- **Problem to solve**
Give back exactly the line containing "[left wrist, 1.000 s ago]" and all that follow it in the data below, with the pictures left out.

- **Provided data**
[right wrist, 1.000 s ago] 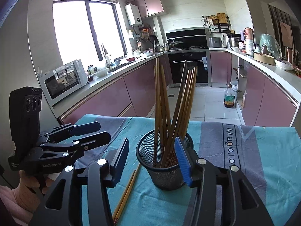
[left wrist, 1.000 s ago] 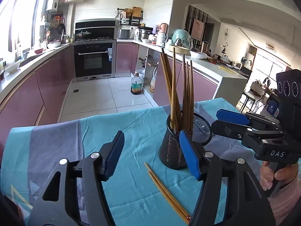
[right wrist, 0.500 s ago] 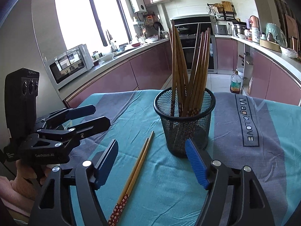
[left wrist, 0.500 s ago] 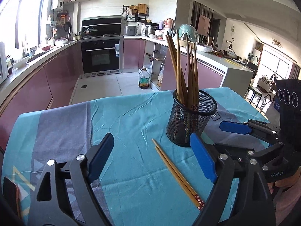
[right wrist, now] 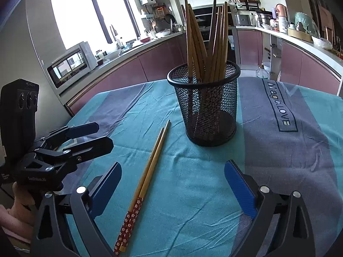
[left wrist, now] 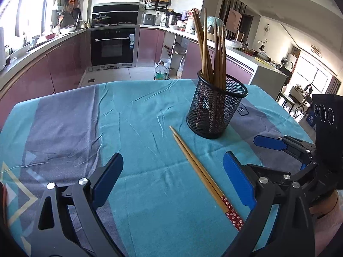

- **Answer space**
[left wrist, 1.000 s ago] 
[right wrist, 0.500 s ago] 
[left wrist, 0.500 s ago] 
[right wrist, now] 
[left wrist, now] 

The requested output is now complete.